Kristin Harmel comes to the blog today with a new story set in Paris just before and during the Nazi occupation. Please read on for my review of
The Room on Rue Amélie
Encouraged by the synopsis of the book, I was hoping to find a story that brought the different sensibilities of an American, a French Jew and a British RAF pilot into play during the rise of the Nazi’s and the tumult in Paris during the era. Ruby is an American, newly married to Marcel, and now living in 1939 Paris. Full of the ‘romantic’ imagery that the city is known for, instead she finds it far different: closed, cautious and even riddled with an omnipresent fear as the Germans and Hitler are approaching. Not exactly what she was hoping for, she’s managed to befriend neighbors, the Dachers and their teenage daughter Charlotte. The Dachers are Jews, and the new restrictions have Charlotte thinking that things cannot get worse. And then – they do. Navigating this landscape near alone, with only Charlotte as a constant, Ruby is finding her life far different from what she expected, or hoped for. When Thomas, an RAF pilot is added to the mix, and they start trying to oppose the Reich by participating in the Resistance, the twists and turns in the plot, in fact almost anything of substance to do with the war or any effort to oppose the Nazis falls to the wayside in favor of romance, a rather pat and obvious connection and path.
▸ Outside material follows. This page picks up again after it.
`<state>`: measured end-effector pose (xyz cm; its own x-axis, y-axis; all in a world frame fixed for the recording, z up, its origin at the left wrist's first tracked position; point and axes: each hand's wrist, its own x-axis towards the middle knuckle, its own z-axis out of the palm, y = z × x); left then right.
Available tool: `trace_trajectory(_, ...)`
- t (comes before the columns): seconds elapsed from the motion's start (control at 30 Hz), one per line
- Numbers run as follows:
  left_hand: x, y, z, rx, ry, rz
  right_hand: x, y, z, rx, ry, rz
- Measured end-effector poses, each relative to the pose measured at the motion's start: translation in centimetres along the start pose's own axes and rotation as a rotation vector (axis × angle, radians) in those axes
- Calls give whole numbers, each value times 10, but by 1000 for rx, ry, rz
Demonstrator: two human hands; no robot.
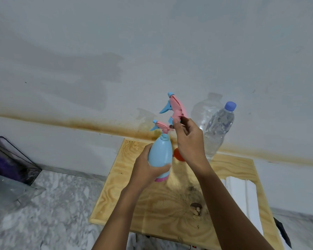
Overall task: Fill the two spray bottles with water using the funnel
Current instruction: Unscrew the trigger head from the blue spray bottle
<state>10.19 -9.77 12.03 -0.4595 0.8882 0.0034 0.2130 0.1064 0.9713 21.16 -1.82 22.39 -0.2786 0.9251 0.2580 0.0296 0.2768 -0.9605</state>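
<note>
- Blue spray bottle: centre of frame, lifted above the plywood worktop, tilted slightly, neck open, pink band at the base.
- Left hand: wrapped round the lower body of that bottle.
- Right hand: just right of the open neck, pinching the collar of the pink-and-blue trigger head, which is held clear above the bottle.
- Second trigger head: just behind the open neck; its own bottle hidden, so screwed on or loose cannot be told.
- Orange funnel: on the worktop behind the right wrist, mostly hidden.
- Water bottle: right of centre, upright near the back edge, blue cap on, apparently full.
- Risk, hands: both occupied, with funnel and capped water bottle each needing a free one; a hastily dropped trigger head likely to roll off.
- Risk, tipping: narrow base plus a loaded funnel, easily toppled if let go.
- Risk, spill: full bottle prone to gulping, overflowing the funnel onto bare plywood.
- Risk, collision: hidden second bottle close behind, easily knocked when setting this one down.
</note>
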Motion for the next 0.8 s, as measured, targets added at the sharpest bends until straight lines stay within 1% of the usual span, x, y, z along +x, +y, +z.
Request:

Far from my expectations, this felt like a story that was blindfolded by a need to make and build romantic connections that contrasted with the terrible events in the city, and a rather tortured attempt to show the work of the Resistance by joining in. The characters were flat, made worse by their inability to avoid a cliché – the overuse of clichés simply made the read more tortured, as if a lack of actual depth or personality for the characters didn’t make the story drag. I had no interest in any of them after the first pages, although I hoped for something more, without a clichéd explanation or justification just to show there was some hope that the story wouldn’t be another one that was wonderful in premise but missed in execution by miles. Unfortunately, for me, it wasn’t. Having no expectations for this author, although many have told me they enjoyed her work, I had nothing to compare it to, and honestly don’t think that I will be looking for another of her titles.
Title: The Room on Rue Amélie
Author: Kristin Harmel
Genre: Historic Woman's Fiction, Romantic Elements, Setting: France, World War II
Published by: Gallery Books
Published on: 27 March, 2018
Source: Publisher via NetGalley
Audio Length: 12 Hours (est)
Get Your Copy: Amazon ♦ Barnes&Noble ♦ iTunes ♦ Kobo ♦ Downpour ♦ IndieBound ♦ Google ♦Audible
For fans of Kristin Hannah’s The Nightingale and Martha Hall Kelly’s Lilac Girls, this powerful novel of fate, resistance, and family—by the international bestselling author of The Sweetness of Forgetting and When We Meet Again—tells the tale of an American woman, a British RAF pilot, and a young Jewish teenager whose lives intersect in occupied Paris during the tumultuous days of World War II.
When newlywed Ruby Henderson Benoit arrives in Paris in 1939 with her French husband Marcel, she imagines strolling arm in arm along the grand boulevards, awash in the golden afternoon light. But war is looming on the horizon, and as France falls to the Nazis, her marriage begins to splinter, too.
Charlotte Dacher is eleven when the Germans roll into the French capital, their sinister swastika flags snapping in the breeze. After the Jewish restrictions take effect and Jews are ordered to wear the yellow star, Charlotte can’t imagine things getting much worse. But then the mass deportations begin, and her life is ripped forever apart.
Thomas Clarke joins the British Royal Air Force to protect his country, but when his beloved mother dies in a German bombing during the waning days of the Blitz, he wonders if he’s really making a difference. Then he finds himself in Paris, in the shadow of the Eiffel Tower, and he discovers a new reason to keep fighting—and an unexpected road home.
When fate brings them together, Ruby, Charlotte, and Thomas must summon the courage to defy the Nazis—and to open their own broken hearts—as they fight to survive. Rich with historical drama and emotional depth, this is an unforgettable story that will stay with you long after the final page is turned.
A copy of this title was provided via Publisher via NetGalley for purpose of honest review. I was not compensated for this review: all conclusions are my own responsibility.